Умерла свекровь — и Степановна поджала губы: шутку, песню — не выманишь. Вставать начала до солнца.
— Кузьмовна, Андреевна!.. Гляньте, где солнышко-то.
Снохи делают, а Степановна шипит: «Не так, не этак, — и переделывает. — Забудьте свекровушку, теперь я устав веду». И до того привыкла ворчать, переделывать, что начала и на себя ворчать, за собой переделывать. Года через три растеряла все тело, разучилась наряжаться, лишилась сна, мечется по двору, как помело в печке, сама палка палкой, волосы растрепаны, будто и волос с волосом живут в ссоре; пальцы дрожат, ищут, что можно переставить, дернуть, — когда нет ничего дельного, перебирают складки на сарафане, крутят пуговицы. А Павел стал еще грубей и нахальней: чуть наперекор ему — заорет, не пощадит и отца; братья — на общую работу, он — на свою: поднимает новь Степановне под лен, везет продавать куделю. Задолго до раздела Павел и Степановна завели свое хозяйство: корову, свинью, овец, посевы.
— Лошадушку что же позабыли? — спросил как-то Веньямин.
— Зачем им своя лошадушка, — сказала Мариша. — Лошадушку не острижешь ведь, молока, маслица не продашь от лошадушки. А работать и на батюшкиной можно.

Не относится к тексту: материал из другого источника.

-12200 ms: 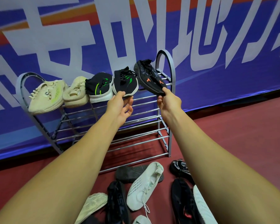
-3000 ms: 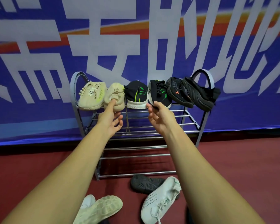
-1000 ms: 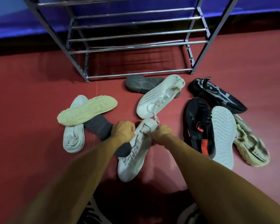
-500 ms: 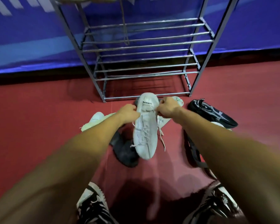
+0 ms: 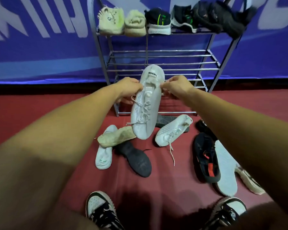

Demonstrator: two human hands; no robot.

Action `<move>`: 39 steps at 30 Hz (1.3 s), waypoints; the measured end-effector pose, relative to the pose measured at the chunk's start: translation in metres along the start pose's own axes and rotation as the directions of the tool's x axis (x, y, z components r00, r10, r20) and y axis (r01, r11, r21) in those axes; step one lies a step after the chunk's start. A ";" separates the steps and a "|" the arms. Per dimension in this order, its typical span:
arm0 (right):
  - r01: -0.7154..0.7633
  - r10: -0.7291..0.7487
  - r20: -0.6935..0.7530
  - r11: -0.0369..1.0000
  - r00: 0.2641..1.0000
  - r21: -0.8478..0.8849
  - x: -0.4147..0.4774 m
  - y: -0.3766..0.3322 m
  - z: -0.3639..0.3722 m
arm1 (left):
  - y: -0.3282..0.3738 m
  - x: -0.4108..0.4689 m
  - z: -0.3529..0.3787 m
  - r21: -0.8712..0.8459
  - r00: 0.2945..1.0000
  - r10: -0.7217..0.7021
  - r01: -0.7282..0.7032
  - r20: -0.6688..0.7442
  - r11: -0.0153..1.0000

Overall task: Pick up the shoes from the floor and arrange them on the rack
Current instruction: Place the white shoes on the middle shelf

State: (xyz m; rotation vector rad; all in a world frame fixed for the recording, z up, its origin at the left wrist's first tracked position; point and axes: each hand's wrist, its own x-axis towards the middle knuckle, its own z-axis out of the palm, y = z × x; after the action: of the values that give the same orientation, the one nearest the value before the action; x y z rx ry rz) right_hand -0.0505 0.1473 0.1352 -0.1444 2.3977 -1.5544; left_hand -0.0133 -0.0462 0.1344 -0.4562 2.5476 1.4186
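The left hand (image 5: 129, 87) and the right hand (image 5: 176, 87) each pinch one side of the collar of a white shoe (image 5: 145, 110), with the fingers curled tight on the fabric. The shoe hangs heel up and toe down, its laces loose. It is in front of the lower tiers of the rack (image 5: 173, 63) and clear of the floor (image 5: 40, 113).

Change noted: a second ago this shoe lay on the floor in front of the rack with both hands closing on it. It is now lifted and raised toward the rack. Judgement: pick-up done, placing not yet done.

The rack's top tier carries six shoes side by side: a beige pair (image 5: 110, 20) at its left end, a black-and-green pair (image 5: 158, 19) in the middle and a black pair (image 5: 218, 15) at its right end, reaching out past the post. There is no room there. The rails of the tier just below show from post to post, and that looks the nearest open spot.

On the floor in front of the rack lie the matching white shoe (image 5: 171, 130), an upturned black shoe (image 5: 136, 160) and others. The dangling laces could catch a rail edge on entry
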 end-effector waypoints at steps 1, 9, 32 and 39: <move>0.006 -0.006 0.027 1.000 1.000 -0.018 -0.001 -0.002 0.000 | 0.000 0.000 -0.003 0.001 1.000 -0.005 0.005 0.003 1.000; -0.016 0.099 0.272 0.957 0.957 -0.290 0.009 0.008 0.008 | -0.022 0.019 -0.015 -0.202 0.987 -0.151 0.139 -0.046 0.969; -0.093 0.034 0.433 0.989 0.901 0.116 0.098 0.031 0.042 | -0.055 0.077 -0.031 -0.657 0.968 -0.246 0.214 0.044 0.723; -0.047 -0.055 0.294 0.943 0.954 0.329 0.113 0.017 0.049 | -0.047 0.081 -0.030 -0.752 0.979 -0.176 0.195 0.106 0.630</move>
State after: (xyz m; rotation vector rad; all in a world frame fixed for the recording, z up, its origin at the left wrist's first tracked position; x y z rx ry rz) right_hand -0.1438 0.0848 0.0811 -0.2917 1.8775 -1.7709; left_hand -0.0727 -0.1089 0.0881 -0.7826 1.6723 2.3408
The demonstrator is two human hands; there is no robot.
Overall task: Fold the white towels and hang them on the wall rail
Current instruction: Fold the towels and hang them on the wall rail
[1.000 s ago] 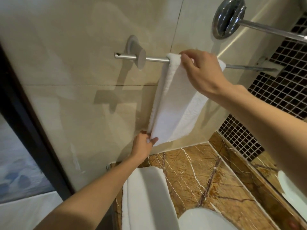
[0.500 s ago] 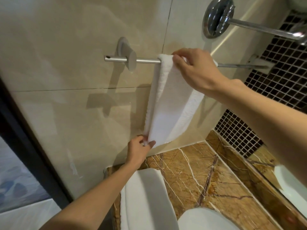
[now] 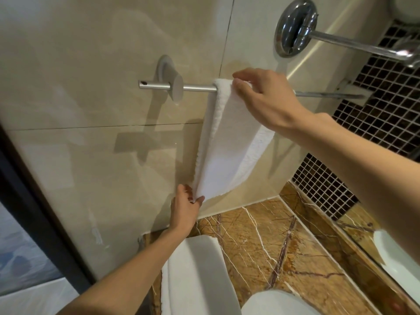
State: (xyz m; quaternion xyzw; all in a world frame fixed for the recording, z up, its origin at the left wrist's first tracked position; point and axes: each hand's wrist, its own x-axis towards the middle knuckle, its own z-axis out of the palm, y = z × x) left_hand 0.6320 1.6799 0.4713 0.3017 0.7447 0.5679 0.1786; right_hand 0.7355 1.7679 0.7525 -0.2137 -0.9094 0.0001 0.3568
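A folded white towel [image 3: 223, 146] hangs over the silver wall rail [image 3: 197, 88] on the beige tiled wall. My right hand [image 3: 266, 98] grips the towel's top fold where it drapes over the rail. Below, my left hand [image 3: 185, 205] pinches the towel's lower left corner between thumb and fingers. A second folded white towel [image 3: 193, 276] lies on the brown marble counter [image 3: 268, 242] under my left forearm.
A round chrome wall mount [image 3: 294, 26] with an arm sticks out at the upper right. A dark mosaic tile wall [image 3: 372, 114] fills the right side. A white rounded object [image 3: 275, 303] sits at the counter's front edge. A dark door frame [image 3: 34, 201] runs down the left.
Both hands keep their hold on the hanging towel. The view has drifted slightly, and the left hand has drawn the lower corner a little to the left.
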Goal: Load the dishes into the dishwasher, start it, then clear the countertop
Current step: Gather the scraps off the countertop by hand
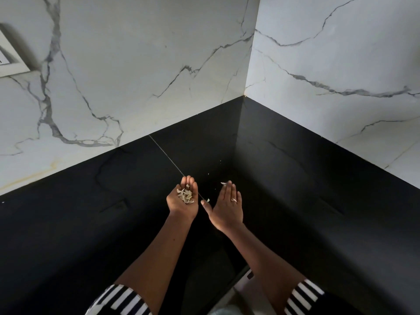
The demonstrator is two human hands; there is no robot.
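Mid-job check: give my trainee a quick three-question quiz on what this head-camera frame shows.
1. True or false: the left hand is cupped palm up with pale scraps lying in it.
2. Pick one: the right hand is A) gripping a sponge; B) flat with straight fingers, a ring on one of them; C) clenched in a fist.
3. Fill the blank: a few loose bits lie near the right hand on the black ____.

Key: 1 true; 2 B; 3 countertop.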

Степановна запомнила это и решила вытолкнуть Маришу поскорей замуж.
Егор сидел за баней, на пне, вязал берестяную дорожную укладку.
— Егорушка, верно сказывает отец про Ландура? — спросила, подойдя к нему, Мариша.
— Верно.
— И про тебя верно?
— Верно. Видишь, готовлю плетушку. Хороша? — Егор протянул свое плетенье. — Давай попробуем, черпнем из Енисея водицы.
Он был великим мастером на всякое рукоделье. Так плотно укладывал лыко к лыку, что в укладках Егорова плетенья можно было хранить воду. На покос ли, на жнитво ли воду всегда носили в берестяных плетеных бутылях: и уронить можно, не разобьется, и вода стоит холодной дольше, чем в стеклянной посуде; в постройках так пригонял бревно к бревну, что и самый тончайший луч солнца не мог отыскать щелки; лодки сшивал без гвоздей, деревянными шипами и замочками.
— Хороша, спрашиваю? — повторил Егор.
— Хороша бросить в печку. — Мариша отломила от соседней березы топкую вицу и начала ссекать головки жарков, которые цвели вокруг бани. Река в половодье взбегала на берег до самой бани, а уходя, оставляла озерки и лужи, они не просыхали до половины лета, и все это время в них цвели болотные цветы: жарки, курослеп, кувшинки.
— Гневаешься? — смеясь, спросил Егор.
— Гневаюсь… Из лоцманов вдруг в помощники; с Большого порога на дрянной пароходишко. И к кому? К Ландуру… Сам думаешь пароход нажить?